_Task to carry out_
In this material, which lines include the string "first"? Show them.
********************
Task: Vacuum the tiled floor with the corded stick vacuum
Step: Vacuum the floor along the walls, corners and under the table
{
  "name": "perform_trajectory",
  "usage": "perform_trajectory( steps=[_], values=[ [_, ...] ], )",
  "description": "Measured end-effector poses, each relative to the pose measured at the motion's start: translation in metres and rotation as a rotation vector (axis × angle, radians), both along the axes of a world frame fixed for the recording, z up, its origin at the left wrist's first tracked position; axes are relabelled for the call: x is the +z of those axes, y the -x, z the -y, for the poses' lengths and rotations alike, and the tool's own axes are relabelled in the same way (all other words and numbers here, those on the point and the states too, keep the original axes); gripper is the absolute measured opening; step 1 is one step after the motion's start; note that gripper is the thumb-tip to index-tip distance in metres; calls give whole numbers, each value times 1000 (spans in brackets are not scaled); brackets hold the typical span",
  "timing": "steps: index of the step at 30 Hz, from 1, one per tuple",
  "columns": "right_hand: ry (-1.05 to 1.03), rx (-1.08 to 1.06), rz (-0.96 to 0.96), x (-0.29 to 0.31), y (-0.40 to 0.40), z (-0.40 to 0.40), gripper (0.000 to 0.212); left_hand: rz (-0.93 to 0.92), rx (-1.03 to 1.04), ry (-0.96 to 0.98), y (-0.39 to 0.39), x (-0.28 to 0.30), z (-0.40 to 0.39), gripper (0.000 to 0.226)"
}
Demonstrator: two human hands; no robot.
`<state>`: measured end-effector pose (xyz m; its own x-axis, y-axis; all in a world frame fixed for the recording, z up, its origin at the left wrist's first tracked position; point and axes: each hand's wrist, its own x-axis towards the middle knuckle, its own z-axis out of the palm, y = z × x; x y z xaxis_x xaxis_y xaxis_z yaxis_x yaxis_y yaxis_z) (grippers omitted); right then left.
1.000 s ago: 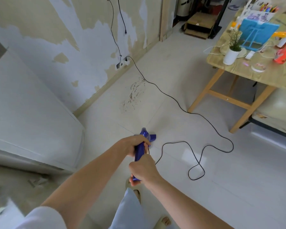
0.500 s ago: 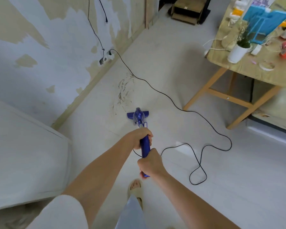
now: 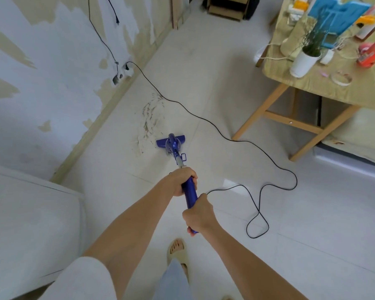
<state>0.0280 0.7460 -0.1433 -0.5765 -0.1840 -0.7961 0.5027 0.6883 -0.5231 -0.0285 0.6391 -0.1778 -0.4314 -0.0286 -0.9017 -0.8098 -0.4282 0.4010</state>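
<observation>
A blue corded stick vacuum [image 3: 173, 146] stands on the white tiled floor [image 3: 225, 87], its flat head touching the near edge of a patch of brownish dirt [image 3: 150, 118]. My left hand [image 3: 180, 180] grips the blue handle higher up the stick. Lower down, my right hand [image 3: 198, 215] grips the end of the handle. The black cord [image 3: 258, 146] runs from the handle, loops on the floor to the right, and leads back to a wall socket [image 3: 126, 71].
A wooden table [image 3: 333, 87] with a potted plant and clutter stands at the right, a pale mattress under it. A white cabinet [image 3: 24, 213] fills the left. The peeling wall runs along the left. My sandalled foot [image 3: 178, 250] is below the hands.
The vacuum head has slid forward across the floor, away from me, up to the dirt patch. Both arms have stretched out with it, and the view has tilted down.
</observation>
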Motion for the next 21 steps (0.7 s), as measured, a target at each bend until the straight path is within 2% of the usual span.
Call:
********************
_Exercise result_
  "description": "Measured end-effector poses, each relative to the pose measured at the motion's start: translation in metres and rotation as a rotation vector (axis × angle, radians), both along the axes of a world frame fixed for the recording, z up, its origin at the left wrist's first tracked position; axes are relabelled for the call: x is the +z of those axes, y the -x, z the -y, for the poses' lengths and rotations alike, and the tool's own axes are relabelled in the same way (all other words and numbers here, those on the point and the states too, keep the original axes); gripper is the absolute measured opening; step 1 is one step after the motion's start; note that gripper is the thumb-tip to index-tip distance in metres; calls give whole numbers, each value times 1000 (spans in brackets are not scaled); brackets hold the typical span",
`<state>`: measured end-effector pose (xyz m; its own x-axis, y-axis; all in a world frame fixed for the recording, z up, its origin at the left wrist's first tracked position; point and axes: each hand's wrist, its own x-axis towards the middle knuckle, its own z-axis out of the palm, y = z × x; x y z xaxis_x xaxis_y xaxis_z yaxis_x yaxis_y yaxis_z) (grippers omitted); right then left.

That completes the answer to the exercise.